Task objective: Please reproduce the data in full, exactly as it stands.

=== Begin Enclosure ===

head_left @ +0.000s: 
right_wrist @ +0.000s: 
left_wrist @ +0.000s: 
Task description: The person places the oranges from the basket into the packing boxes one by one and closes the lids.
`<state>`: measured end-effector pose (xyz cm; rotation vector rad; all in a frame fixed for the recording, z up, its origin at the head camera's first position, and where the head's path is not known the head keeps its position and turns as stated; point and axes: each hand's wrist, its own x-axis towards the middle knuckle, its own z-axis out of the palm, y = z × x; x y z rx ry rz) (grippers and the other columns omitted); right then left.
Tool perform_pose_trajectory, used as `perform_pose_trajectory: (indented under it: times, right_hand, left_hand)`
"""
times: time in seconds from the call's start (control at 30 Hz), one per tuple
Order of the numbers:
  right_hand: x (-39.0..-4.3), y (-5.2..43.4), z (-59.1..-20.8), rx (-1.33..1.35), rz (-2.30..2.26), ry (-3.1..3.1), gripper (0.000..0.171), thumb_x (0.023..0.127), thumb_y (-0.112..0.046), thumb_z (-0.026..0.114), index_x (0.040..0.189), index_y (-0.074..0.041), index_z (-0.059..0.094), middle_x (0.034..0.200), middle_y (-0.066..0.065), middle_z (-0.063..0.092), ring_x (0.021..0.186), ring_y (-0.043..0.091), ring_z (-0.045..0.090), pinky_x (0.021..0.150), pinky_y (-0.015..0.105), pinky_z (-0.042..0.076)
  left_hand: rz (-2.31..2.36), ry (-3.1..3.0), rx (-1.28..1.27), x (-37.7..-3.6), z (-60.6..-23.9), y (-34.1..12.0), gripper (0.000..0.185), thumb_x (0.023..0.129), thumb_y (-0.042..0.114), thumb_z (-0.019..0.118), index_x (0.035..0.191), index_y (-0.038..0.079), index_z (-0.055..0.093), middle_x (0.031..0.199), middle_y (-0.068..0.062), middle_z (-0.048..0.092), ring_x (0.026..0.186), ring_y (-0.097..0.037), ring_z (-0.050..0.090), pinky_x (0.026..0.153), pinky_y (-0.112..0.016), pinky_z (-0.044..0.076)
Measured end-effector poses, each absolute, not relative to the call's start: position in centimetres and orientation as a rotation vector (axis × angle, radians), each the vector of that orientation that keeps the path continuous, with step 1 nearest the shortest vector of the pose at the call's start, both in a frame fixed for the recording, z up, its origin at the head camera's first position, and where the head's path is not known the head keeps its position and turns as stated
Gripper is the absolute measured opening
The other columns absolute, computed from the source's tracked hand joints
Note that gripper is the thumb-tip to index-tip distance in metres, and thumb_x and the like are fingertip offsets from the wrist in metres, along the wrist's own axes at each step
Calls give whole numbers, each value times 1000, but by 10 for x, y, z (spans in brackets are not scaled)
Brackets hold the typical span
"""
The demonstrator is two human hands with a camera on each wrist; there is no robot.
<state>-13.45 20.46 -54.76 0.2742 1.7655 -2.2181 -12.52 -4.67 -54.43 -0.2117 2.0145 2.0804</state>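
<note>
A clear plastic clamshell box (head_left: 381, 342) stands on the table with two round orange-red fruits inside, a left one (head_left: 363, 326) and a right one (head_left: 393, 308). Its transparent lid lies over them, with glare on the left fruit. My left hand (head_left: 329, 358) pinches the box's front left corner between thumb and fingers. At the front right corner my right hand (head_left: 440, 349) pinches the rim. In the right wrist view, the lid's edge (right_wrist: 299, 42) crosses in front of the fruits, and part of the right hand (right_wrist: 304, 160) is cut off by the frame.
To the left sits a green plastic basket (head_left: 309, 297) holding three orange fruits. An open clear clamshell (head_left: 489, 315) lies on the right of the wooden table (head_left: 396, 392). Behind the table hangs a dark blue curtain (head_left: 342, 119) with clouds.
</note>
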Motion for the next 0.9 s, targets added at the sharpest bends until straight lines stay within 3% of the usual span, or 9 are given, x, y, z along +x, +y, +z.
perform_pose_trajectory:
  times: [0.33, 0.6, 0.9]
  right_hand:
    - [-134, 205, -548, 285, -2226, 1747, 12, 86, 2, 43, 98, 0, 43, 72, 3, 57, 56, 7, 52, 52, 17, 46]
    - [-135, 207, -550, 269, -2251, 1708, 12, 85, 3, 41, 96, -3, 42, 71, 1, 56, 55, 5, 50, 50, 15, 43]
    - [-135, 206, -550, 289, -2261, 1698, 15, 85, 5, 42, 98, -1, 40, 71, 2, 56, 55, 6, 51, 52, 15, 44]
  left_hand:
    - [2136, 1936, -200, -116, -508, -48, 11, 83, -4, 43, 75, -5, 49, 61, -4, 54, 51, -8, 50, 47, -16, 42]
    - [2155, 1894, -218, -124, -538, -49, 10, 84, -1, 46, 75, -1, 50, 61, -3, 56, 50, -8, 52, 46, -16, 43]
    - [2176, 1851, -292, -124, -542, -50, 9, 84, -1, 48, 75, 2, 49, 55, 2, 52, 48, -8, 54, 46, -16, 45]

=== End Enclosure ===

Response to the task:
head_left @ +0.000s: 
right_wrist @ +0.000s: 
left_wrist @ +0.000s: 
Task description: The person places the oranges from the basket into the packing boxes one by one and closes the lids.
`<state>`: measured end-effector pose (xyz cm; rotation vector rad; all in a frame fixed for the recording, z up, its origin at the head camera's first position, and where the head's path is not known the head keeps its position and turns as stated; point and axes: each hand's wrist, its own x-axis towards the middle knuckle, its own z-axis out of the palm, y = z × x; x y z rx ry rz) (grippers and the other columns omitted); right then left.
Tool perform_pose_trajectory, used as `perform_pose_trajectory: (indented under it: times, right_hand, left_hand)`
"""
times: time in seconds from the call's start (control at 30 Hz), one per tuple
Order of the numbers:
  right_hand: x (-39.0..-4.3), y (-5.2..43.4), z (-59.1..-20.8), rx (-1.33..1.35), rz (-2.30..2.26), ry (-3.1..3.1), gripper (0.000..0.171), thumb_x (0.023..0.127), thumb_y (-0.112..0.046), thumb_z (-0.026..0.114), index_x (0.040..0.189), index_y (-0.074..0.041), index_z (-0.059..0.094), middle_x (0.034..0.200), middle_y (-0.066..0.065), middle_z (-0.063..0.092), ring_x (0.021..0.186), ring_y (-0.043..0.091), ring_z (-0.045..0.090), pinky_x (0.021..0.150), pinky_y (-0.015..0.105), pinky_z (-0.042..0.076)
  left_hand: rz (-2.31..2.36), ry (-3.1..3.0), rx (-1.28..1.27), x (-37.7..-3.6), z (-60.6..-23.9), y (-34.1..12.0), gripper (0.000..0.185), thumb_x (0.023..0.129), thumb_y (-0.042..0.114), thumb_z (-0.019..0.118), index_x (0.035..0.191), index_y (-0.038..0.079), index_z (-0.055..0.093), middle_x (0.031..0.199), middle_y (-0.068..0.062), middle_z (-0.048..0.092), ring_x (0.026..0.186), ring_y (-0.097..0.037), ring_z (-0.050..0.090), pinky_x (0.026..0.153), pinky_y (-0.112..0.016), pinky_z (-0.044..0.076)
Measured end-effector poses, each absolute, not relative to the call's start: position in centimetres and orientation as a rotation vector (axis × angle, radians), each the vector of that orientation that keeps the path continuous, with step 1 nearest the shortest vector of the pose at the call's start, both in a frame fixed for the recording, z up, its origin at the head camera's first position, and where the head's path is not known the head keeps its position and turns as stated
Gripper is the absolute measured opening
The other columns absolute, computed from the source's tracked hand joints
Note that gripper is the thumb-tip to index-tip distance in metres, and thumb_x and the like are fingertip offsets from the wrist in metres, along the wrist's own axes at each step
Calls give whole numbers, each value times 1000, but by 10 for x, y, z (spans in brackets are not scaled)
Brackets hold the typical span
"""
The demonstrator is two human hands with a camera on each wrist; there is no robot.
<state>-13.45 20.46 -54.76 0.2742 1.7655 -2.2181 -12.52 -4.67 -54.43 -0.2117 2.0145 2.0804</state>
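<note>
A clear plastic clamshell box (head_left: 381, 342) stands on the table with two round orange-red fruits inside, a left one (head_left: 363, 326) and a right one (head_left: 393, 308). Its transparent lid lies over them, with glare on the left fruit. My left hand (head_left: 329, 358) pinches the box's front left corner between thumb and fingers. At the front right corner my right hand (head_left: 440, 349) pinches the rim. In the right wrist view, the lid's edge (right_wrist: 299, 42) crosses in front of the fruits, and part of the right hand (right_wrist: 304, 160) is cut off by the frame.
To the left sits a green plastic basket (head_left: 309, 297) holding three orange fruits. An open clear clamshell (head_left: 489, 315) lies on the right of the wooden table (head_left: 396, 392). Behind the table hangs a dark blue curtain (head_left: 342, 119) with clouds.
</note>
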Motion for the next 0.9 s, targets added at the sharpest bends until straight lines stay within 3% of the usual span, or 9 are given, x, y, z along +x, +y, +z.
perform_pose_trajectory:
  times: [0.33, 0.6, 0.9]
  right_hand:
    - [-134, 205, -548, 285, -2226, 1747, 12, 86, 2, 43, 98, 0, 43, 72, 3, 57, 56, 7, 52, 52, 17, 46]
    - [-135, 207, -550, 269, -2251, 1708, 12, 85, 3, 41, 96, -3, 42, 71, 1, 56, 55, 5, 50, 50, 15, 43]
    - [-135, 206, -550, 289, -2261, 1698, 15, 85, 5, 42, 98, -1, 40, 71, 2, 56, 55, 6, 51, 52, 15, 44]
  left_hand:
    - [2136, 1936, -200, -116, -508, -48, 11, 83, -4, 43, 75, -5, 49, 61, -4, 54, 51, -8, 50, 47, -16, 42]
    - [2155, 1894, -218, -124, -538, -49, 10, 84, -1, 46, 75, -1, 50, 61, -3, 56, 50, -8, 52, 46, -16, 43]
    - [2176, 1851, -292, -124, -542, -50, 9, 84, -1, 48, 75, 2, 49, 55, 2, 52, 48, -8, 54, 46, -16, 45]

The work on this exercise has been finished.